Look through the records, and wherever the string "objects" turns up, copy out that line.

Segment Start: Exercise materials

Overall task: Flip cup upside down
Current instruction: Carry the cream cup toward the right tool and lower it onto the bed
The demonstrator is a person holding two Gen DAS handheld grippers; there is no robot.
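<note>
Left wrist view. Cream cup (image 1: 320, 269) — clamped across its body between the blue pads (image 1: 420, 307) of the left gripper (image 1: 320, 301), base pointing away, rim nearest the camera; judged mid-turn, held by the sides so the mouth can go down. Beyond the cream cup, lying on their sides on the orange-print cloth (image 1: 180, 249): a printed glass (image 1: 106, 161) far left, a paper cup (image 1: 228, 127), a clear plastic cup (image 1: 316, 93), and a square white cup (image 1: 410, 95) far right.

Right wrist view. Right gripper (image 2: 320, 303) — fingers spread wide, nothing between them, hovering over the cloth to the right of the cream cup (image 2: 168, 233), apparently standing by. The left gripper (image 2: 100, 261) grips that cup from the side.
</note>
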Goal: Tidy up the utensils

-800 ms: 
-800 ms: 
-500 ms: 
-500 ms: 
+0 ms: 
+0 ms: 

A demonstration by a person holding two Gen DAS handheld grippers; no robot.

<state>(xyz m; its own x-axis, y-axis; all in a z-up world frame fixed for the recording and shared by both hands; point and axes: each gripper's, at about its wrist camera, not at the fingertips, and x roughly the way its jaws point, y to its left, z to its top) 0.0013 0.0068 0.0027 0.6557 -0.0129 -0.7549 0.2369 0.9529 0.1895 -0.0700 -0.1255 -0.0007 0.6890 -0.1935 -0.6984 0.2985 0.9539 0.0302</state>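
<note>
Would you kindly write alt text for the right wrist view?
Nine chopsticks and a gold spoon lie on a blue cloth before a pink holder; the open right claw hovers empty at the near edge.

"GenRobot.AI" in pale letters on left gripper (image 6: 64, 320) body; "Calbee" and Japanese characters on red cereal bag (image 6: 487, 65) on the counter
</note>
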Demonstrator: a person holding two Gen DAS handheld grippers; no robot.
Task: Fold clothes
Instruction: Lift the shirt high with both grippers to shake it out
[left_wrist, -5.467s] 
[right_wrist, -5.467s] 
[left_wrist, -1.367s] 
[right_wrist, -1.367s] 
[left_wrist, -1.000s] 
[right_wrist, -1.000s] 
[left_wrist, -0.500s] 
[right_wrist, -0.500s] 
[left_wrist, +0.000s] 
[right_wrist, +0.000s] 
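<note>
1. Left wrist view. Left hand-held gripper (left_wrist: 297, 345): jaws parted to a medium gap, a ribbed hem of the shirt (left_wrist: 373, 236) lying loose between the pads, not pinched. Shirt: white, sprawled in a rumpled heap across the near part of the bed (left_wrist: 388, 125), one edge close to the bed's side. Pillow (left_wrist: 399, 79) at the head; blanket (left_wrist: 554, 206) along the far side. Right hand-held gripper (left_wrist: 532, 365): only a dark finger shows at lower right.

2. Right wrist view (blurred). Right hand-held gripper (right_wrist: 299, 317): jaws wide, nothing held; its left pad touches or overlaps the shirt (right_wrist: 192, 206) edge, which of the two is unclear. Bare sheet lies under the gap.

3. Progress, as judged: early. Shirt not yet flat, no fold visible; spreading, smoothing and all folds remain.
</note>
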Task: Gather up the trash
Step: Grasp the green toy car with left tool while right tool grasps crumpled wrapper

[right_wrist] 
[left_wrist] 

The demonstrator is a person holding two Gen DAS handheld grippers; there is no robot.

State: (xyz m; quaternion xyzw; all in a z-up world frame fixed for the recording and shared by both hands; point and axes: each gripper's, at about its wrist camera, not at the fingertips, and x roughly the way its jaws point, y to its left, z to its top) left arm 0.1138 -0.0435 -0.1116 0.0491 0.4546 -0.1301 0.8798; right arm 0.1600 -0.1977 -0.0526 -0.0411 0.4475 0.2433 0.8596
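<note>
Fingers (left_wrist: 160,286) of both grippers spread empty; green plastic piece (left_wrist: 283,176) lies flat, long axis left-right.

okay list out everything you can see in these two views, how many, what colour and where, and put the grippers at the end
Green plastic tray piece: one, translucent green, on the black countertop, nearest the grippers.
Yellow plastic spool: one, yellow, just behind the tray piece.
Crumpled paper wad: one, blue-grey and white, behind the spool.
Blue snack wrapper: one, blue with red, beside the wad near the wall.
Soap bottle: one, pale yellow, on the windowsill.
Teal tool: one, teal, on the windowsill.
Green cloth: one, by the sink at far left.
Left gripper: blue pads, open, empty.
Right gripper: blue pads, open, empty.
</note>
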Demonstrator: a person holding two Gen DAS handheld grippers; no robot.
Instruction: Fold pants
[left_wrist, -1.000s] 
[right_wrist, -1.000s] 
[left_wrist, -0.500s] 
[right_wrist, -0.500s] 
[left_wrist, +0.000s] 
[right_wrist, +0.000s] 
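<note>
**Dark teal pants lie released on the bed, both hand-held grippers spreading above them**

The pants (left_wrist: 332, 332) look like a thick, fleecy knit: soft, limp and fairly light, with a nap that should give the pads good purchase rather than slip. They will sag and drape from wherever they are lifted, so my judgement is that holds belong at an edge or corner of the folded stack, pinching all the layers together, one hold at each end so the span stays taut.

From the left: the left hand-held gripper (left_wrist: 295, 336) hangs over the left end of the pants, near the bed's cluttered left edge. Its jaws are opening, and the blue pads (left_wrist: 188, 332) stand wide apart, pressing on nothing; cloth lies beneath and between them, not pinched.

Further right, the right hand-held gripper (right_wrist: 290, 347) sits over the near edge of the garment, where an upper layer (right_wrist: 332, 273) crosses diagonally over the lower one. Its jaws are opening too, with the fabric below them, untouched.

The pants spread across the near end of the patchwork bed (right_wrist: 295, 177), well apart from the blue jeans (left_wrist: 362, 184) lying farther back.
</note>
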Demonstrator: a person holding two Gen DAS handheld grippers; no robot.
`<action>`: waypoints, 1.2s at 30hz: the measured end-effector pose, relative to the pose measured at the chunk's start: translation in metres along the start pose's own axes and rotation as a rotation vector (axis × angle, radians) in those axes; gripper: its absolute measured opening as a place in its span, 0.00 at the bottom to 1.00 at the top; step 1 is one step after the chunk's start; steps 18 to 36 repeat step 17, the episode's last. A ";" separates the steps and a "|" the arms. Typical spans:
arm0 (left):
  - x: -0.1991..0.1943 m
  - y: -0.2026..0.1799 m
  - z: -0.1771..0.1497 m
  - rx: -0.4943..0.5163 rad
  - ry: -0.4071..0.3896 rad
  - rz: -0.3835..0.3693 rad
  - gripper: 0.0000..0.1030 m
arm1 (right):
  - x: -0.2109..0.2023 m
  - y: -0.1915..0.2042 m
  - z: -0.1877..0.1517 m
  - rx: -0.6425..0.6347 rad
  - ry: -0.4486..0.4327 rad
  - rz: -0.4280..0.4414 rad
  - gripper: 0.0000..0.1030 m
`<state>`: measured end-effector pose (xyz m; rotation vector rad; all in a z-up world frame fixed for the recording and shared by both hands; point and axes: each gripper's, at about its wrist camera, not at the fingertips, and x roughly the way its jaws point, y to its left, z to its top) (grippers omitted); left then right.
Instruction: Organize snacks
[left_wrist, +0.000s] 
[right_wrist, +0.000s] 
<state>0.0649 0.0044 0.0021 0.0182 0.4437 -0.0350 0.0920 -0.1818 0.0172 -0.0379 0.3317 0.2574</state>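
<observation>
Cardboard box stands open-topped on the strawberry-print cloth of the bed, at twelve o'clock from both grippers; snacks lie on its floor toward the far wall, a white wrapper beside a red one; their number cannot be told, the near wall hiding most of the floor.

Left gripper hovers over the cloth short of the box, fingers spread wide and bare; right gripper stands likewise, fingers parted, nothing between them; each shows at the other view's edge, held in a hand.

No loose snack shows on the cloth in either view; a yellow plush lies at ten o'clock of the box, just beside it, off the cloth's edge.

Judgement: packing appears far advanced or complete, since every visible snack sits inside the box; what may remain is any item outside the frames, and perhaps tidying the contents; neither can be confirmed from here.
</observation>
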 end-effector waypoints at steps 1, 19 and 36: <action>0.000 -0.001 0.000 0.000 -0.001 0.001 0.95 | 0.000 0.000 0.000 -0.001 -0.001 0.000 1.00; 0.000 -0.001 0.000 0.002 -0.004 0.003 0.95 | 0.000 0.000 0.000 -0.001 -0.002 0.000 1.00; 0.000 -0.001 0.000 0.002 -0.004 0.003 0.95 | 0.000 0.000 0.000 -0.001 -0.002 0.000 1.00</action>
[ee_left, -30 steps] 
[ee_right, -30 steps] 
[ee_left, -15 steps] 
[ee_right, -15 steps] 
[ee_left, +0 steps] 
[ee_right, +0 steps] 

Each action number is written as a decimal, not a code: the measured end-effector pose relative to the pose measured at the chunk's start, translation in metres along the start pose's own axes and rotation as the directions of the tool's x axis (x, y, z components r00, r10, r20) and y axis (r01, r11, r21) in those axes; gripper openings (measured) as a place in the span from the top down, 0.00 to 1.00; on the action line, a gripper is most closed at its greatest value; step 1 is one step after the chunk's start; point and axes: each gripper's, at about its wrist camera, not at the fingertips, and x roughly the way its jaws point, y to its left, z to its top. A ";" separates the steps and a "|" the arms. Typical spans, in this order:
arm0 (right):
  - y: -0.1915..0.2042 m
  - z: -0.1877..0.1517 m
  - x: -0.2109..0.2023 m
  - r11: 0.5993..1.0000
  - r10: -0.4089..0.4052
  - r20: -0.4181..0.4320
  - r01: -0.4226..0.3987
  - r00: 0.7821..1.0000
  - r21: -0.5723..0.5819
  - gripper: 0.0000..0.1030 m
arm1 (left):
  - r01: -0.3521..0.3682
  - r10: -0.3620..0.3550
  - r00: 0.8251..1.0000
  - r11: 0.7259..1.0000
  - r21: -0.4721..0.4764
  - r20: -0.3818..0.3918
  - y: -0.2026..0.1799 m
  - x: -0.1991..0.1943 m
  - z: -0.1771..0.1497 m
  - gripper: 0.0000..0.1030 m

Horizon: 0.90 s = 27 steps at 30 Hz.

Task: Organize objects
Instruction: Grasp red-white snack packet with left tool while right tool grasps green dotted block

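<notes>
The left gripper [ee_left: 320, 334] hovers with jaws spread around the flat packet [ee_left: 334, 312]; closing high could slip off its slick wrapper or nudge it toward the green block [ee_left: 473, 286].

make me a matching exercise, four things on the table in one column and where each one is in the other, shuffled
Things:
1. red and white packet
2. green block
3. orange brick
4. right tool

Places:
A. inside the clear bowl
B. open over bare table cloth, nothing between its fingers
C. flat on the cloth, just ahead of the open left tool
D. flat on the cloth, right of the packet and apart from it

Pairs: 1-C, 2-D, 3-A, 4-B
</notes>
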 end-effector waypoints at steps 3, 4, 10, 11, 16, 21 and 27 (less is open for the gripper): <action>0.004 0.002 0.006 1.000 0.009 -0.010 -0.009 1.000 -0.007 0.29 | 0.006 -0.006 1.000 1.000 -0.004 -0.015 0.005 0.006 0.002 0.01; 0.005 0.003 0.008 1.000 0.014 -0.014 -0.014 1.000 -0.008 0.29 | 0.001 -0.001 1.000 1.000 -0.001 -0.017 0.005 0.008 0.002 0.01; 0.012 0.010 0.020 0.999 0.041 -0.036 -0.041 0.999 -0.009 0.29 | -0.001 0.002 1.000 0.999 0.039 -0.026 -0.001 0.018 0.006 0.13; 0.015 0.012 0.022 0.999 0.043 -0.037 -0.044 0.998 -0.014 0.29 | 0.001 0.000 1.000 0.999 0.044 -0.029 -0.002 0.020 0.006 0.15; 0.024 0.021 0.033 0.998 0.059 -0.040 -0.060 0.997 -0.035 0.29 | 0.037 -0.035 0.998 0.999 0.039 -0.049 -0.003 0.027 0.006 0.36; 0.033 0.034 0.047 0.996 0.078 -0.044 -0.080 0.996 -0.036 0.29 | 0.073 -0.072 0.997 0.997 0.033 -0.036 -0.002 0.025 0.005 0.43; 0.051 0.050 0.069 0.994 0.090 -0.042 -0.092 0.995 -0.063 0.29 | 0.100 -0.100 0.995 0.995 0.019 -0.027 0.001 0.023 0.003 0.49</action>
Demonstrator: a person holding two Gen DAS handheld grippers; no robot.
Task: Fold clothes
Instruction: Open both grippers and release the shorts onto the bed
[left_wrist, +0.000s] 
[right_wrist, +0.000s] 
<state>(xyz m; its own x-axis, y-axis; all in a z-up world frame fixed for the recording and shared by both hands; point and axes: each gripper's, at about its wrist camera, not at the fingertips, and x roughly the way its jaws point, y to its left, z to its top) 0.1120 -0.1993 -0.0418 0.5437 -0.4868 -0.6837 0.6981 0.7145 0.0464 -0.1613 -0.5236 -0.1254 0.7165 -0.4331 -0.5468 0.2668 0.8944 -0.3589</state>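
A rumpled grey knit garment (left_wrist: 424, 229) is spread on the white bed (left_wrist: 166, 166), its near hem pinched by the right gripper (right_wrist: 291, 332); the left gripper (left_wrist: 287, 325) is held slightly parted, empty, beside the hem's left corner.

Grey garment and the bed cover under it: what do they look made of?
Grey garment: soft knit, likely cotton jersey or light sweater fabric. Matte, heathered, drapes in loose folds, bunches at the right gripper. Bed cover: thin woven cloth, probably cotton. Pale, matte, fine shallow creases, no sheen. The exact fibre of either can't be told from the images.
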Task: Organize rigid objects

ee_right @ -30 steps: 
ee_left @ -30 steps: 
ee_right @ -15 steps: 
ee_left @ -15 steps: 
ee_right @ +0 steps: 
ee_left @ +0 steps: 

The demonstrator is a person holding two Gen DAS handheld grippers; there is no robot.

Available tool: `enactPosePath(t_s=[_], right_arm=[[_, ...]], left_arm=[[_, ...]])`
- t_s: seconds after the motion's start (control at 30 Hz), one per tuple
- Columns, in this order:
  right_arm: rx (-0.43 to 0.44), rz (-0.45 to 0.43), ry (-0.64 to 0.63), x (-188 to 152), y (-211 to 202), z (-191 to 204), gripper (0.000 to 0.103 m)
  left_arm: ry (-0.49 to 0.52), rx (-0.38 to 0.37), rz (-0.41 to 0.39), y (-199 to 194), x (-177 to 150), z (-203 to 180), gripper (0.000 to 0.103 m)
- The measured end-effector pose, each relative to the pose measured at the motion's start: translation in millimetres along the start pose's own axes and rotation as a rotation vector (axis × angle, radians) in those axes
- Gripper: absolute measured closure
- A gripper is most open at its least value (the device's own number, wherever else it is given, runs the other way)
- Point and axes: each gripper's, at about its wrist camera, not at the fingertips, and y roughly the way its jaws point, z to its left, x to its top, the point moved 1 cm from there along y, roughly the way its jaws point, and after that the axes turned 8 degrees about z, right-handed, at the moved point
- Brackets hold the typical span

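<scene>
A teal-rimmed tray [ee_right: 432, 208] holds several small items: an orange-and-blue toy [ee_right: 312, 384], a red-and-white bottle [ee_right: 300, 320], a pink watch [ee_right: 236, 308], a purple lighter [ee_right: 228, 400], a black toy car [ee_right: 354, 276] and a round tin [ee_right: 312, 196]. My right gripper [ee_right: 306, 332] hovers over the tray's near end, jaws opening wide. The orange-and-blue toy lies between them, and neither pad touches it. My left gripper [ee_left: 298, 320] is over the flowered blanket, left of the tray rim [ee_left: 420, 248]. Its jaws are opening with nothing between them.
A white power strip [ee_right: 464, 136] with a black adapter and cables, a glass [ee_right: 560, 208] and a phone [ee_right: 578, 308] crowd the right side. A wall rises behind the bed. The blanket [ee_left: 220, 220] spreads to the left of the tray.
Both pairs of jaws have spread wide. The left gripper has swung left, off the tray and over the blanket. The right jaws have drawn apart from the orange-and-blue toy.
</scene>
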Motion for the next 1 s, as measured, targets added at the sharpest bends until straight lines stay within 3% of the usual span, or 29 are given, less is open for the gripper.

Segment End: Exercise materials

*Answer to this problem:*
Task: Organize objects
Task: Organize rigid objects

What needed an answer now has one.